This kind of dishes, I like to cook cos' it can be prepared long before meal time.  Just need to reheat and you can get to enjoy a tasty, flavourful and aromatic food.  The original recipe uses lamb which I have substituted with meaty pork ribs.  If using lamb rack, it has to be blanched in boiling water for 10 minutes, then rinsed thoroughly before cooking.  The cooking time is longer than for pork and the water increased to 1000 ml.
This is one of the many comfort food recipes shared by Agnes Chan in Yum Yum Magazine.
It is my first attempt cooking a meat dish with one whole dried squid and it is worth the attempt cos' this dish has the unique aroma of the squids.
Recipe adapted from Yum Yum Magazine Issue No. 72 [my selected cookbook for August Cookbook Countdown Event#8] - with modifications
400 gm meaty pork ribs
1 dried squid - soaked, rinsed and cut bite size pieces
1/2 tbsp oil
5-6 slices of ginger
3 cloves garlic - sliced
2 tbsp light soy sauce
1 tbsp sugar
1/4 tsp salt
1 tsp dark soy sauce
500 ml water
  1. Heat oil in wok, saute ginger, garlic until aromatic.  Add in the meaty pork pieces to fry until brown on both sides.
  2. Add in squids and seasoning.  Stir fry until aromatic before adding water.
  3. Bring to boil, then lower heat to simmer for 25-30 minutes or until meat is tender and gravy is reduced.
  4. Dish up and serve with rice.


kitchen flavours said...

This looks delicious! I like using dried squid to flavour a dish, though I do not use it very often. This dish calls for two bowls of rice!

Kimmy said...

Hi Joyce, I seldom add dried squids to braise meat. I think this is more to Hakka style of cooking meat but no doubt it adds flavour to the dish.

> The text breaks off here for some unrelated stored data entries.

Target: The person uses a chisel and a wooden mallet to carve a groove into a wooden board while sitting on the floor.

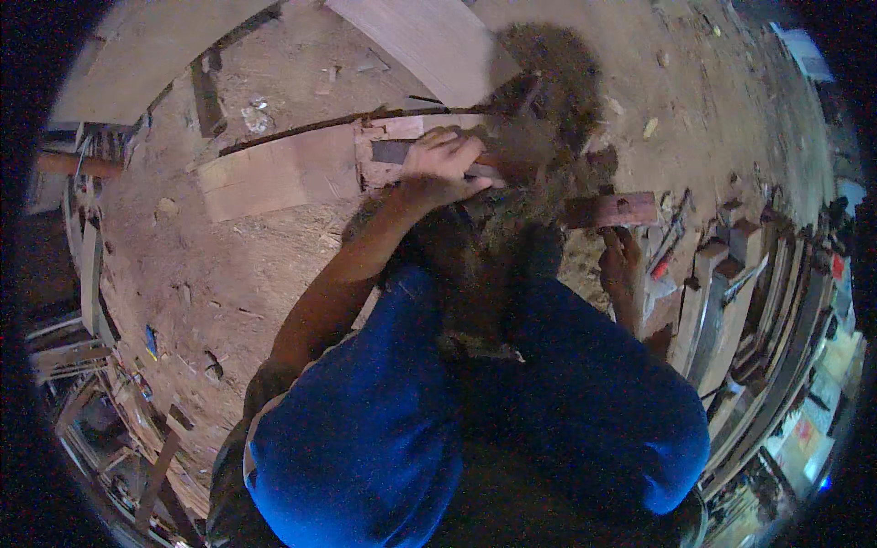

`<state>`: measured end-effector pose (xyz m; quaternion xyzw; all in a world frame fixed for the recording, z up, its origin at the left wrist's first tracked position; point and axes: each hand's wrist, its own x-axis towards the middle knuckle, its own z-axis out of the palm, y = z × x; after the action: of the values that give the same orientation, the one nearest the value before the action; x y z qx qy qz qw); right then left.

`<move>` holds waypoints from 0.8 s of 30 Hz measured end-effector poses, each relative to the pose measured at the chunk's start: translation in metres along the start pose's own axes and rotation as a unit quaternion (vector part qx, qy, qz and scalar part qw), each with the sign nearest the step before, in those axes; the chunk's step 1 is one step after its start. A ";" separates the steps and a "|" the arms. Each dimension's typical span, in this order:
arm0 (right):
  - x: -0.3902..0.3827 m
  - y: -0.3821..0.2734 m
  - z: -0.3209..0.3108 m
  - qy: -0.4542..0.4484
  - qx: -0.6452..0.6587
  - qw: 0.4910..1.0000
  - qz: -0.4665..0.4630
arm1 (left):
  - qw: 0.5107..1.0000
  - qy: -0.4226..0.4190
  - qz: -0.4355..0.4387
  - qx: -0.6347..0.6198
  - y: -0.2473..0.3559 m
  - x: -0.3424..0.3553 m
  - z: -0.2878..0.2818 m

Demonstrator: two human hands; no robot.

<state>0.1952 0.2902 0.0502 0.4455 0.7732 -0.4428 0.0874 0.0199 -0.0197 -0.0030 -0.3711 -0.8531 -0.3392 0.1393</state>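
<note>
Nearest: blue trousers over two bent knees, filling the lower frame.

Right hand: one, low at the right, just beneath the reddish-brown wooden piece; fingers curl up toward its underside, but whether they clasp it cannot be told. The piece is short, flat and rectangular, dark red-brown, lying crosswise beside the knees, with its left end lost in shadow.

Left hand: one, forearm reaching forward from the lower left. Fingers are clenched over a dark flat bar whose grey end sticks out to the left of the knuckles.

Beneath and beyond the left hand: one pale board lying flat on the dirt floor, and one thin dark strip running along its far edge.

Right side: a row of wooden blocks and planks, count unclear, with a red-handled tool among them.

Farthest: one broad light plank at the top, and one dark stick at upper left.
</note>
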 end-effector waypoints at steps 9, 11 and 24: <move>-0.045 -0.070 -0.025 -0.093 -0.175 0.955 -0.219 | 1.000 -0.008 -0.008 -0.002 -0.001 0.002 -0.004; -0.039 -0.052 -0.027 -0.082 -0.189 0.957 -0.204 | 0.996 -0.063 -0.044 0.037 0.001 0.001 -0.004; -0.024 0.070 0.030 -0.044 -0.111 0.986 -0.119 | 1.000 0.001 -0.001 0.011 0.001 0.005 -0.001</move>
<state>0.2548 0.2676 0.0026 0.3178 0.8604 -0.3810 0.1166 0.0174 -0.0169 0.0008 -0.3682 -0.8569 -0.3308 0.1441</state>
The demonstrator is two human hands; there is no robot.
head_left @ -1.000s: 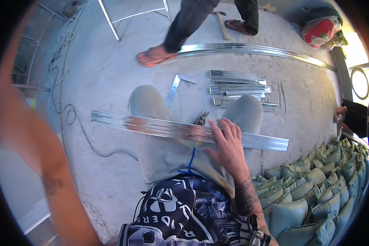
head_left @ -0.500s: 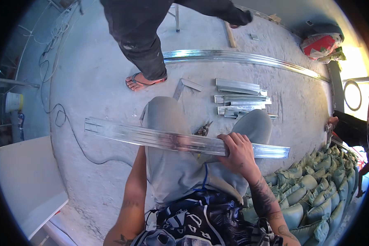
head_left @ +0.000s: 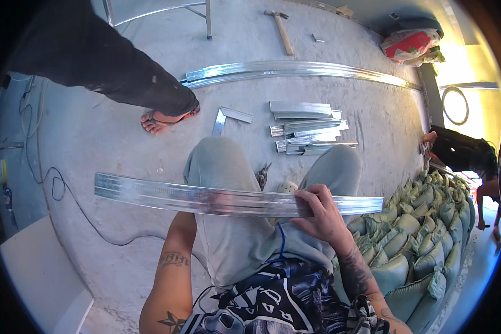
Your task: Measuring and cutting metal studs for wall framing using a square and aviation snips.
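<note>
A long, shiny metal profile point(head_left: 228, 201) lies crosswise above my thighs. My right hand point(head_left: 320, 211) grips it near its right end, fingers over the top edge. My left forearm runs up to the strip's underside, but the left hand is hidden behind it. Between my knees, dark-handled snips point(head_left: 263, 176) rest on the floor, partly covered by the strip. A pale rounded thing point(head_left: 286, 187) shows beside them, its kind unclear. Ahead of my right knee lies a pile of short metal profile pieces point(head_left: 309, 129). An L-shaped metal square point(head_left: 228, 116) is left of the pile.
Long metal profiles point(head_left: 306, 71) stretch across the floor farther off, with a hammer point(head_left: 284, 34) beyond. One person's sandalled foot point(head_left: 167, 119) stands at left. Stacked green sacks point(head_left: 412, 239) crowd the right, near another person's dark clothing point(head_left: 465, 150). A cable point(head_left: 94, 225) curves along the left.
The other person's leg has shifted left, uncovering the hammer's head. The metal profile stays in my right hand and sits more level. My view has turned slightly to the right.
</note>
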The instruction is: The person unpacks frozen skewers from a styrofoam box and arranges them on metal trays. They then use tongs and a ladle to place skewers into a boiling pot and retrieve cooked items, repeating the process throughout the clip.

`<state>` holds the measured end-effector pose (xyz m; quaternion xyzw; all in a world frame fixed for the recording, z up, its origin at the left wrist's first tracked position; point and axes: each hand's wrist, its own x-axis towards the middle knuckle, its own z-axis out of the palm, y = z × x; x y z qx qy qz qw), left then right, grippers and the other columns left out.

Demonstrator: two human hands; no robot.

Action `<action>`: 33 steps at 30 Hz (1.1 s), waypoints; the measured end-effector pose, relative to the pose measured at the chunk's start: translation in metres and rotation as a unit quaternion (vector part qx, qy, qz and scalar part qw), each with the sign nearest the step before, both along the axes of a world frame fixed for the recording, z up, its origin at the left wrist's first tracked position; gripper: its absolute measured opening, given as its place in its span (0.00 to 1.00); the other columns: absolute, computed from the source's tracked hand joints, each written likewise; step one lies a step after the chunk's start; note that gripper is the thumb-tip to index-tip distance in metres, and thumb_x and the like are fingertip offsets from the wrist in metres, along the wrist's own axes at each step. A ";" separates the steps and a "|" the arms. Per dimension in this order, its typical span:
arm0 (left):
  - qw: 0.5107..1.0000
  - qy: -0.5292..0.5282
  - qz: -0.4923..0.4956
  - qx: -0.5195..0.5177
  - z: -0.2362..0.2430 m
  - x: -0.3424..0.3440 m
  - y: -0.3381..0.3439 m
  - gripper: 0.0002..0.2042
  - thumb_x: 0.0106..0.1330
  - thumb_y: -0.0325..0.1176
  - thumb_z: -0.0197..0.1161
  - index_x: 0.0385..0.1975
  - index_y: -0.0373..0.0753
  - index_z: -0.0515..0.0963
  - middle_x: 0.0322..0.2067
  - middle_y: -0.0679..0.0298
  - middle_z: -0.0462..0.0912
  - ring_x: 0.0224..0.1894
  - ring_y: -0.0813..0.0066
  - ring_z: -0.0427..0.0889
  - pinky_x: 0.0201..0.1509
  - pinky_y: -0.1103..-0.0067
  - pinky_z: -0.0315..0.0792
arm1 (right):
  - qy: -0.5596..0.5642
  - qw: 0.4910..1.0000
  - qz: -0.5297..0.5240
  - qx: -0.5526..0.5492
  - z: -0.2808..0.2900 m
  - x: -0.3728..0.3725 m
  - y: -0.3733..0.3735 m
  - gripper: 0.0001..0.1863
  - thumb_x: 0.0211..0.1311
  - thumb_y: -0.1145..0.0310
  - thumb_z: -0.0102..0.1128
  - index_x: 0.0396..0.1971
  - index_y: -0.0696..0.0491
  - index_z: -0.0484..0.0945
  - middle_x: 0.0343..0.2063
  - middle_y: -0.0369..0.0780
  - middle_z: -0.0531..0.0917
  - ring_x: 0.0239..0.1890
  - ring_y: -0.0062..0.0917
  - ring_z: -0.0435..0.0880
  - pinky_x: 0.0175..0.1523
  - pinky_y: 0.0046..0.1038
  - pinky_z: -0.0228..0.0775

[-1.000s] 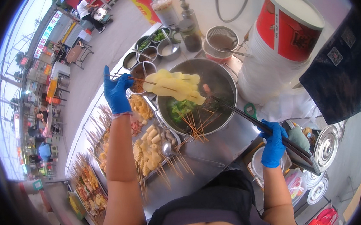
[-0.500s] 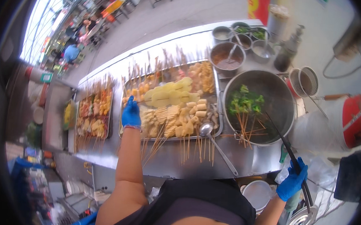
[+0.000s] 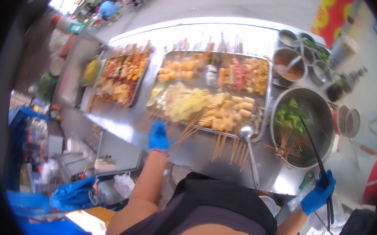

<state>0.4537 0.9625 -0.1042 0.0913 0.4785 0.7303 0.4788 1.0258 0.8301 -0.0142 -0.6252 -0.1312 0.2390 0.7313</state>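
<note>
My right hand (image 3: 318, 194), in a blue glove, grips a pair of long black chopsticks (image 3: 312, 146). Their tips reach over the steel pot (image 3: 331, 147), beside green leafy vegetables (image 3: 291, 115) on wooden sticks. My left hand (image 3: 158, 136), also gloved in blue, is at the near left edge of the large tray (image 3: 266, 105), close to stick ends. Its fingers are blurred, and whether it holds a stick is unclear. Pale yellow slices (image 3: 191, 105) lie in the tray among several other skewered foods. A ladle (image 3: 251, 154) rests across the tray's near right corner, its handle toward me.
A smaller tray (image 3: 142, 81) of skewers stands to the left. Beyond the pot are a bowl of reddish sauce (image 3: 291, 71), several small pots and a dark pump bottle (image 3: 341, 86). A mesh strainer (image 3: 352, 122) and a red bucket (image 3: 376, 181) are at the right.
The view has swung left, shifting the counter rightward. The yellow slices now lie lower in the tray, and my left hand has drawn back toward the near edge. My right hand still holds the chopsticks.
</note>
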 end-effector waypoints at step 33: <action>0.340 0.642 -0.602 0.330 0.138 0.382 0.046 0.31 0.47 0.28 0.62 0.56 0.44 0.64 0.43 0.56 0.73 0.47 0.57 0.71 0.52 0.68 0.65 | -0.052 0.997 0.046 0.029 0.000 0.015 0.072 0.09 0.60 0.67 0.53 0.36 0.56 0.75 0.36 0.39 0.79 0.35 0.21 0.78 0.37 0.19 0.70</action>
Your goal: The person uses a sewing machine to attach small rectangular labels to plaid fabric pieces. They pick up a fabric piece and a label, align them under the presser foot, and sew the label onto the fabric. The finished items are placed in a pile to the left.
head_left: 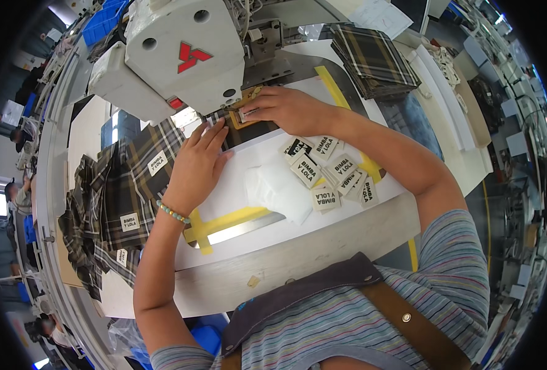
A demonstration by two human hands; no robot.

Nice dish with rice.

Veronica Ng said...

I love the addition of dried squid in this dish. No doubt it lends a beautiful aroma and flavour to the pork.

Phong Hong said...

Kimmy, I believe this dish would taste better after keeping, right? The other day I saw dried squid but didn't buy. Now no more. Regretted :( Hope the supermarket stock up again.

Kimmy said...

Hi Veronica, yes this dish has a strong aroma, fragrant and tasty.

Kimmy said...

Hi Phong Hong, yes definitely. I prepared it a day earlier and had it for dinner the next day, extra fragrant and tastes good. Guess you have to wait for the next stock up. Dried squids are also good for soups. Sometimes, I replace it with ikan bilis.